▸ **How to complete this task**
Scan the records below for the line with "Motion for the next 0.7" and the line with "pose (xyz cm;". Repeat those two lines and every line between them exactly, and nothing else.

▸ **Provided information**
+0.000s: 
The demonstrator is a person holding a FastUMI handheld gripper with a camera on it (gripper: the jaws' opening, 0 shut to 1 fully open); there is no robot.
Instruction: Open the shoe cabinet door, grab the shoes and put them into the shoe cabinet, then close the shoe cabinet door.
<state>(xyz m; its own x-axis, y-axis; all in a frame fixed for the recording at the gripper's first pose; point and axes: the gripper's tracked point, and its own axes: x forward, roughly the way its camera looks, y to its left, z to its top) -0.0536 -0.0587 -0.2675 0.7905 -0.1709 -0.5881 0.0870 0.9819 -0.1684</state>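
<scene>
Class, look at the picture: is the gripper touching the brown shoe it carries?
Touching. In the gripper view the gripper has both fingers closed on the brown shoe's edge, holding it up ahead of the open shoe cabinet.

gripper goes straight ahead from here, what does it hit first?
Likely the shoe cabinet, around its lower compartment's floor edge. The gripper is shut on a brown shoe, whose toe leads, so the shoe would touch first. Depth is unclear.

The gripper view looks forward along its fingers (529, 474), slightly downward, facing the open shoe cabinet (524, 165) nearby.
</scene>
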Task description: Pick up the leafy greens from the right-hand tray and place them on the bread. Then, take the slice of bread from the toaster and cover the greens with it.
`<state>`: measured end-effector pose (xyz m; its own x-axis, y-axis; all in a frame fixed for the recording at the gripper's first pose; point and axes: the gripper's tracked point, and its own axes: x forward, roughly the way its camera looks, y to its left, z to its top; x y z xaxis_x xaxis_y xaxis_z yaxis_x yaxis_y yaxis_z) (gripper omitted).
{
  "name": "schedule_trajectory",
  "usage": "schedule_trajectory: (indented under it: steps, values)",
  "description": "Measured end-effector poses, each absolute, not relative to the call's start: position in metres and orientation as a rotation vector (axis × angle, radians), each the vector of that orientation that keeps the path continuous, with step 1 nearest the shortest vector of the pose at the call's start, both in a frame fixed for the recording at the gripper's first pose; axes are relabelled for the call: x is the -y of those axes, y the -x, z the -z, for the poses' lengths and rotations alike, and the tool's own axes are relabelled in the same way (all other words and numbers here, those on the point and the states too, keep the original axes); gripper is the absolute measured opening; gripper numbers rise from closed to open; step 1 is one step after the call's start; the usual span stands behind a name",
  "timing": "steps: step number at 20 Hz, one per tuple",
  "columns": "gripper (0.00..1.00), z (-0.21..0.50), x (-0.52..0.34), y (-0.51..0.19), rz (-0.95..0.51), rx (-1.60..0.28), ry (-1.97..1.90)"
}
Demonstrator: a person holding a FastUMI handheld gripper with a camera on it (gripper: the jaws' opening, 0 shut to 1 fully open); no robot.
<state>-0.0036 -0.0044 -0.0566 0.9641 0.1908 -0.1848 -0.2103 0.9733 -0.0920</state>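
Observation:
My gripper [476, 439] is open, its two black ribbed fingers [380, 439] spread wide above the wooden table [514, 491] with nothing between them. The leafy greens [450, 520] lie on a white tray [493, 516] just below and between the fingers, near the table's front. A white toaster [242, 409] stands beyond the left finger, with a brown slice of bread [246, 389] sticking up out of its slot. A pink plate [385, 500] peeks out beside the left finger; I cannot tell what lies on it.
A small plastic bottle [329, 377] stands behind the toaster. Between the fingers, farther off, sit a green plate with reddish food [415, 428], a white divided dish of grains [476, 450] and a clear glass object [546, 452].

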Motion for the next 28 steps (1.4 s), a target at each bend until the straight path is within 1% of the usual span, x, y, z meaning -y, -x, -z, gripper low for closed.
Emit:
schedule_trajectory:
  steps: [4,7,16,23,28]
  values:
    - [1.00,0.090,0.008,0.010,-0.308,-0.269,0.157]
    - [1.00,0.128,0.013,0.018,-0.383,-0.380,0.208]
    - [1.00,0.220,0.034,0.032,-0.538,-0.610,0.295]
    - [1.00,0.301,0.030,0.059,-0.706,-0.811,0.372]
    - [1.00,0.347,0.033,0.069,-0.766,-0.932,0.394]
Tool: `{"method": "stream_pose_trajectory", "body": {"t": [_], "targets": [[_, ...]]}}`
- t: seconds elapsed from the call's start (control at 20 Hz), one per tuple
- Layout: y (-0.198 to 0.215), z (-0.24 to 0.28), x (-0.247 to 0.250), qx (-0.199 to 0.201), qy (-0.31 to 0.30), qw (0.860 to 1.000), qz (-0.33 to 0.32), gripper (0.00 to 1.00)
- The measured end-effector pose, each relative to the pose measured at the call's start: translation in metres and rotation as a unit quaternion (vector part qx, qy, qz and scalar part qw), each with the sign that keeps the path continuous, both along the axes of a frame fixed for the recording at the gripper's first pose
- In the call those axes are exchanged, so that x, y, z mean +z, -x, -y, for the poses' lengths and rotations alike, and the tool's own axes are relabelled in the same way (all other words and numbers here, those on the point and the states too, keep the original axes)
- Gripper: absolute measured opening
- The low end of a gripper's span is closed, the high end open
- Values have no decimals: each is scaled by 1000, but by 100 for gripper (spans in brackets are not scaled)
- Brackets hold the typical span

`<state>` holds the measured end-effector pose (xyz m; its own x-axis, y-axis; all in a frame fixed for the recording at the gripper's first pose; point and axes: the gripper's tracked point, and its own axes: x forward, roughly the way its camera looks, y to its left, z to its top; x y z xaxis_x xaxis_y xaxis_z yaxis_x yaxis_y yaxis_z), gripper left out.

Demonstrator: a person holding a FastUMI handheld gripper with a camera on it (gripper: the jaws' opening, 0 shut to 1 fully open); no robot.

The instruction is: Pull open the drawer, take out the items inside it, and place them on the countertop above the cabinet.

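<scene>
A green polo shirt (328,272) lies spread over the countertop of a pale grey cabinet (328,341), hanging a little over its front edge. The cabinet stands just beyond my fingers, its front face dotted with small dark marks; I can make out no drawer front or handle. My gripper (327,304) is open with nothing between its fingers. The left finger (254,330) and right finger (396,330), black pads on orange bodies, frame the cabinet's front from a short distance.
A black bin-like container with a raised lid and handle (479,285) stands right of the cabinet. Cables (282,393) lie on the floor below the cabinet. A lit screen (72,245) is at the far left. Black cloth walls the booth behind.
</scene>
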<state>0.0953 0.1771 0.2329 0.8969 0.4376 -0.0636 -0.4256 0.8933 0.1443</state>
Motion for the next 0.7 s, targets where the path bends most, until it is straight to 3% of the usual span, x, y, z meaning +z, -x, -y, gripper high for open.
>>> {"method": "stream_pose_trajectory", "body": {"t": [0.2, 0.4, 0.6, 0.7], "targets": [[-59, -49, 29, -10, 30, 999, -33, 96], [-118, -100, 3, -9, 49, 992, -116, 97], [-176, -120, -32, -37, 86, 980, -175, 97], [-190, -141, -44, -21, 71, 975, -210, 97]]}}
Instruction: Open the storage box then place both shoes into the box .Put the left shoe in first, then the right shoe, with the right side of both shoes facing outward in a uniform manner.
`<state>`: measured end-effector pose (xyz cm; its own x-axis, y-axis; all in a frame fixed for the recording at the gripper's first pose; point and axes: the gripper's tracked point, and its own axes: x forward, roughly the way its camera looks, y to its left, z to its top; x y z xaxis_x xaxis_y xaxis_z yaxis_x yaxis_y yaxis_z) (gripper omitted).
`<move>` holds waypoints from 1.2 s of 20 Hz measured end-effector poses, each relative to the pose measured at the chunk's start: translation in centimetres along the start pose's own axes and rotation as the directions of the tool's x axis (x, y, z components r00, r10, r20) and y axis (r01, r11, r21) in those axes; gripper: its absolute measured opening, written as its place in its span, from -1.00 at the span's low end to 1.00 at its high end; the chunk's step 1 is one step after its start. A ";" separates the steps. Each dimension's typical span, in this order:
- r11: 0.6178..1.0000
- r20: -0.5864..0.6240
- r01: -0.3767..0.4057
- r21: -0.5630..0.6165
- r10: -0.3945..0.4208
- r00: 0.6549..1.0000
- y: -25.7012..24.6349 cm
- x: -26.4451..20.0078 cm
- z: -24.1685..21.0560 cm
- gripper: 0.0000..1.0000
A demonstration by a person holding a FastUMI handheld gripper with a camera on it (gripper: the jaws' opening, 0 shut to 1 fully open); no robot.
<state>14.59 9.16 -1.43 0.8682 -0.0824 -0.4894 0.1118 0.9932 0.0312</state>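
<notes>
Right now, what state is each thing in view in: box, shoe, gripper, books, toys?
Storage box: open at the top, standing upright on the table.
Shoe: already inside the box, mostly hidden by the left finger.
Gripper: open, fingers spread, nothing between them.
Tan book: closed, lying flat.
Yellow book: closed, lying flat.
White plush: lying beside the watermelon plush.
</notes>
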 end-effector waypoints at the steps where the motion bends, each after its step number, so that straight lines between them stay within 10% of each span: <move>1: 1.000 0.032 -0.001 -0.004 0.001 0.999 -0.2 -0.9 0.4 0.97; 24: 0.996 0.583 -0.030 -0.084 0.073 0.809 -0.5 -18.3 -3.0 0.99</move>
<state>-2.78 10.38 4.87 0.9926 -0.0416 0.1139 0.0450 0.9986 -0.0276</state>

▸ **Result**
Motion for the next 0.7 s, targets where the path bends most, until it is straight to 3% of the usual span, x, y, z meaning +z, -x, -y, gripper high for open.
>>> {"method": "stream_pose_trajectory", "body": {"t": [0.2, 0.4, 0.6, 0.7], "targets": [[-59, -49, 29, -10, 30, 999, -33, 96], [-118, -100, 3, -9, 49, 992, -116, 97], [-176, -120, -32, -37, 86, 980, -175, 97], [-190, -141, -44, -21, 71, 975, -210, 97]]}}
Instruction: Open the storage box then place both shoes into the box .Put the left shoe in first, then the right shoe, with the right side of both shoes facing outward in a uniform manner.
`<state>`: measured end-effector pose (xyz cm; its own x-axis, y-axis; all in a frame fixed for the recording at the gripper's first pose; point and axes: the gripper's tracked point, and its own axes: x forward, roughly the way its camera looks, y to its left, z to its top; x y z xaxis_x xaxis_y xaxis_z yaxis_x yaxis_y yaxis_z) (gripper omitted).

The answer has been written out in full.